> INSTRUCTIONS FOR THE TASK
Write out only the opening lines of the entries, through the line with "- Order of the".

***

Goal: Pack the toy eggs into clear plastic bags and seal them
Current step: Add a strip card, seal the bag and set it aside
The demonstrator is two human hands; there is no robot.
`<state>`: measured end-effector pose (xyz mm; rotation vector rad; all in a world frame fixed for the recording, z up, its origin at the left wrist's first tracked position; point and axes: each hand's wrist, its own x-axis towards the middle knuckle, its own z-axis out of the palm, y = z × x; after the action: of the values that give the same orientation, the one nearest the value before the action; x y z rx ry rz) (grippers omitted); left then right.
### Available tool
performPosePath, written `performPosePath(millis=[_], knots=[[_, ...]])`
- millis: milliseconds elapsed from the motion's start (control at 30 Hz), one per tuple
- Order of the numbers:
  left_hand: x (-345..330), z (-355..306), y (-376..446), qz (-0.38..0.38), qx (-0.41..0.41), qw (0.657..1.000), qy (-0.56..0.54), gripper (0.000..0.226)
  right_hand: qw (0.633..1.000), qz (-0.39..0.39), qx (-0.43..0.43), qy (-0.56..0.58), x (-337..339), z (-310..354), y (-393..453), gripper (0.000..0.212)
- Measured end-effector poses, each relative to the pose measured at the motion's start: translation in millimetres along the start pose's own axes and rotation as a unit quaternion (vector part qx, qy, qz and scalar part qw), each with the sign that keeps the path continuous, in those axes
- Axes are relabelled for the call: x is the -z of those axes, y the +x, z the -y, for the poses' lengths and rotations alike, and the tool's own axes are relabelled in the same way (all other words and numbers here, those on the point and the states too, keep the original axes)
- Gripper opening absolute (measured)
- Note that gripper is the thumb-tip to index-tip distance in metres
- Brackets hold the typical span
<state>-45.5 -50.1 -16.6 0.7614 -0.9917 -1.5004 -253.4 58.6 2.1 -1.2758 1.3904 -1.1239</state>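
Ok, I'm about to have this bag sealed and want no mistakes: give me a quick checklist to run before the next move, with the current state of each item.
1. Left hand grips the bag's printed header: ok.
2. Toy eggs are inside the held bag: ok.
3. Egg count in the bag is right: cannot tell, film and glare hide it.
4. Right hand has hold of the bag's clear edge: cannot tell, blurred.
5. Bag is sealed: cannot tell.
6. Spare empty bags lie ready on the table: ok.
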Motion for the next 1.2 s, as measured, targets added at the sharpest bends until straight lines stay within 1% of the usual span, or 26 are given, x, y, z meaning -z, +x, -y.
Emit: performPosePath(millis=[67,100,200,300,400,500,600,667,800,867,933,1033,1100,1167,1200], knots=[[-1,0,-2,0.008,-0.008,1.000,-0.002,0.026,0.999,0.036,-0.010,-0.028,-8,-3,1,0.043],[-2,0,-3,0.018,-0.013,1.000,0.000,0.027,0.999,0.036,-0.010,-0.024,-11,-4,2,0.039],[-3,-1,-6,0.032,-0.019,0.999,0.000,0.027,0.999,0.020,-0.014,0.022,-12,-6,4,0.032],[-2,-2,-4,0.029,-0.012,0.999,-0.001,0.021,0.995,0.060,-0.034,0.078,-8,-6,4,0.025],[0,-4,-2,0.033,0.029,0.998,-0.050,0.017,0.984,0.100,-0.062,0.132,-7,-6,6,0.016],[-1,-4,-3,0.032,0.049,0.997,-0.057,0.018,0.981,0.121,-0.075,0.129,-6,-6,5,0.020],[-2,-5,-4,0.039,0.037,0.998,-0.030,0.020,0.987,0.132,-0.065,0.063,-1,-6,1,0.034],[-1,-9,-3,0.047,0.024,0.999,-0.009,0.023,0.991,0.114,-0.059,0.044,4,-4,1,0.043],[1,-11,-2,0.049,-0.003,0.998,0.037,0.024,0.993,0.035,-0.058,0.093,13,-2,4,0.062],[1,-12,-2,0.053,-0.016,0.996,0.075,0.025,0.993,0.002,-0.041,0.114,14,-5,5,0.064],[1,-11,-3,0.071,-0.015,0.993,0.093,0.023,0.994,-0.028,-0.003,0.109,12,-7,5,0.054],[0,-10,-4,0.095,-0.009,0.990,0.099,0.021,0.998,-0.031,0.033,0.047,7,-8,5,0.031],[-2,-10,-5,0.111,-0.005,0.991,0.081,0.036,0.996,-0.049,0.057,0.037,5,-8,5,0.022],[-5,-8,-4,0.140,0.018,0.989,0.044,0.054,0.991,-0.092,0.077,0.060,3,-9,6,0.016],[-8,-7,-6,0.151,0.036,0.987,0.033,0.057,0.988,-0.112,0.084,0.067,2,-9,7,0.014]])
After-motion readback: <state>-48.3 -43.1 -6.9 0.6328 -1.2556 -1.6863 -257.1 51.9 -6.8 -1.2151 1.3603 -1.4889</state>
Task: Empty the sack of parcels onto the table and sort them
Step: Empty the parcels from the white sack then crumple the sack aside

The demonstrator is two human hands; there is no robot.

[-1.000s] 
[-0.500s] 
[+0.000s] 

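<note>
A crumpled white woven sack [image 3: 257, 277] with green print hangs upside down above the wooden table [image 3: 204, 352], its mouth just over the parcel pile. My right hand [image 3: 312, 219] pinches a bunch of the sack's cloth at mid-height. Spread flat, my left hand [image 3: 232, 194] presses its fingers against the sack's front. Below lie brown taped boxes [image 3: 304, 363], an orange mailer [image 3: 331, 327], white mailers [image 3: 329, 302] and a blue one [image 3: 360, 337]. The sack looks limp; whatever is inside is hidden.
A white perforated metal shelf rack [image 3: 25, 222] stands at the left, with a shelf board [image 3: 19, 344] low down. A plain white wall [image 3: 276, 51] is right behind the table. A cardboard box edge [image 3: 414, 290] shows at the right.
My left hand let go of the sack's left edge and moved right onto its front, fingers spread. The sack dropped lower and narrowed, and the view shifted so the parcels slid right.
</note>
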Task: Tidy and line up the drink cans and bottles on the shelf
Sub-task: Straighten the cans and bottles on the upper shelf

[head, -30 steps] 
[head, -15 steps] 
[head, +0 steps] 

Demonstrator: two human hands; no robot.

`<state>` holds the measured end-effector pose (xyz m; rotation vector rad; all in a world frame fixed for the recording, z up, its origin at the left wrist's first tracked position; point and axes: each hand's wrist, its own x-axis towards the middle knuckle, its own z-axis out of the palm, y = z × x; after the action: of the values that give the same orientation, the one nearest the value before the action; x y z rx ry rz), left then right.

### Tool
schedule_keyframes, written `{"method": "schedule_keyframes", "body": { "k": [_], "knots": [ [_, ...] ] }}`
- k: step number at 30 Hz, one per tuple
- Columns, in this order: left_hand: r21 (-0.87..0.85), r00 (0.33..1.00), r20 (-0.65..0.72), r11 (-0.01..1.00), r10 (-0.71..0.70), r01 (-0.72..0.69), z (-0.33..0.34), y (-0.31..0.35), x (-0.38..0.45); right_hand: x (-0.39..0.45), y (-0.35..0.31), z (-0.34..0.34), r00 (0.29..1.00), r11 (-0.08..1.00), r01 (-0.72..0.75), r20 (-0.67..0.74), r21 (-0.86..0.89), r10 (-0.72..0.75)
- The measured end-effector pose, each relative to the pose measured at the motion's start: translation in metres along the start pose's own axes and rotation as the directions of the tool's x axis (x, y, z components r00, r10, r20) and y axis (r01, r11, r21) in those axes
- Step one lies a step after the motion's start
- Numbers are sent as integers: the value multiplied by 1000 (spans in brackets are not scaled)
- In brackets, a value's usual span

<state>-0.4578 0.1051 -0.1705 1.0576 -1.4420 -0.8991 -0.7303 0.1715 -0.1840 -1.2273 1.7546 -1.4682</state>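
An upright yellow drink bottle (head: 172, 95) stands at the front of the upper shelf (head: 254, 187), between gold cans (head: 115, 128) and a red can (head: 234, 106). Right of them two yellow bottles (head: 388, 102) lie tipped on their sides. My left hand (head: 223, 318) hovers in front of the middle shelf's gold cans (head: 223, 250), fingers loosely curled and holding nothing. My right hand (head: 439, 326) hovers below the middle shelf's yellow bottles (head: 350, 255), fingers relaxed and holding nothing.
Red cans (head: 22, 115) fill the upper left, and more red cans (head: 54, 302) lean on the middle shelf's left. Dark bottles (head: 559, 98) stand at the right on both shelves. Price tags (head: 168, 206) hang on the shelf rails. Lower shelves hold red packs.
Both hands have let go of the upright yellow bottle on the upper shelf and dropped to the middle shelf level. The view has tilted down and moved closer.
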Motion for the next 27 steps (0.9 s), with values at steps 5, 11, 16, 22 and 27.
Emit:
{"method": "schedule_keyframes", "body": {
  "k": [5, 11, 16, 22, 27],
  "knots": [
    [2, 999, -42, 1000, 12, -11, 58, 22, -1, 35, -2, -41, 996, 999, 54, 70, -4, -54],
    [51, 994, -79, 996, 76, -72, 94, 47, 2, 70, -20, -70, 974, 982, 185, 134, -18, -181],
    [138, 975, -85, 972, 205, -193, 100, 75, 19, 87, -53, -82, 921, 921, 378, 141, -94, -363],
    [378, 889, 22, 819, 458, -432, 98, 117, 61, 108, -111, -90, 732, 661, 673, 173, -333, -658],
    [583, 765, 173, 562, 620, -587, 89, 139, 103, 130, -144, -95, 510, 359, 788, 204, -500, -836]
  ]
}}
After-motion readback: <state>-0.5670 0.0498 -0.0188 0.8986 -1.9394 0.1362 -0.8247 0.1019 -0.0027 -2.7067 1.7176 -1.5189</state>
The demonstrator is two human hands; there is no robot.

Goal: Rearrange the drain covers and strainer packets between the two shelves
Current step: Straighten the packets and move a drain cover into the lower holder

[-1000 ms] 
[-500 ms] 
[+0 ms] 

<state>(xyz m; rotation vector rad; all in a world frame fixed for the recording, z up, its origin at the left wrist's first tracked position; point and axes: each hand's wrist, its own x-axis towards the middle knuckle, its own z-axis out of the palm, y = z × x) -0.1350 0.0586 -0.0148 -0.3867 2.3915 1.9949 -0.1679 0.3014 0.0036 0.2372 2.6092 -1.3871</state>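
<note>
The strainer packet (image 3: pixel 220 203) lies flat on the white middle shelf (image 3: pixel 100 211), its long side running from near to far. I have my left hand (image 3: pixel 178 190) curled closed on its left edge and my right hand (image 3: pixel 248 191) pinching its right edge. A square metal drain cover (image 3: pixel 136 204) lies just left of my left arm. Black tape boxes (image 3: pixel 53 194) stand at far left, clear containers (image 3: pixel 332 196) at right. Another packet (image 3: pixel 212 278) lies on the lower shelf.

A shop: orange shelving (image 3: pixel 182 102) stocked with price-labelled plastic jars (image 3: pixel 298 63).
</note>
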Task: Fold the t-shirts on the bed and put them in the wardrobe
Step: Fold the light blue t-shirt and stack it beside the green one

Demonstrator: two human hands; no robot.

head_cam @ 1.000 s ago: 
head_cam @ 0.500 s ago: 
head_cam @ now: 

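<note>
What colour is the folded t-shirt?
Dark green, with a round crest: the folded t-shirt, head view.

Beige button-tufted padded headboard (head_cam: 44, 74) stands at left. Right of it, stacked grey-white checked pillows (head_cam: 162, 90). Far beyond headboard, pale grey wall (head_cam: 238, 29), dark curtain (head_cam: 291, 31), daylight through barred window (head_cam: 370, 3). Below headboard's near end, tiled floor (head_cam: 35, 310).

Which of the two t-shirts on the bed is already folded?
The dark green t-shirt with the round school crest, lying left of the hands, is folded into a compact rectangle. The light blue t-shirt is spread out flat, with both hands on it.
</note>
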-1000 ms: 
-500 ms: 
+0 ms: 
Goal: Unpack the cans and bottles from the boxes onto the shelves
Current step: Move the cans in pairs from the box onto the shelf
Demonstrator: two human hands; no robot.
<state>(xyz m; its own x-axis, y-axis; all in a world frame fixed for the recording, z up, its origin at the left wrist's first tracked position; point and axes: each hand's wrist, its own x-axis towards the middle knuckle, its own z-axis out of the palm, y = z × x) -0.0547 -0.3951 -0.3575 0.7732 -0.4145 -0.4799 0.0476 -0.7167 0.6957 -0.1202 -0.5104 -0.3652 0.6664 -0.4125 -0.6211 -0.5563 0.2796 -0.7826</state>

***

> EXERCISE RESPONSE
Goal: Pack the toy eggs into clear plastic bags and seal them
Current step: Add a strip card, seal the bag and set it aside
The demonstrator is two human hands; there is no robot.
`<state>`: measured end-effector pose (xyz mm; rotation vector rad; all in a world frame fixed for the recording, z up, its origin at the left wrist's first tracked position; point and axes: each hand's wrist, its own x-axis towards the middle knuckle, its own z-axis out of the palm, y = z × x; after the action: of the values that give the same orientation, the one nearest the value before the action; x y z rx ry rz) (grippers omitted); left then right.
### Available tool
performPosePath, written `performPosePath(millis=[_], knots=[[_, ...]])`
- millis: milliseconds elapsed from the motion's start (control at 30 Hz), one per tuple
- Order of the numbers:

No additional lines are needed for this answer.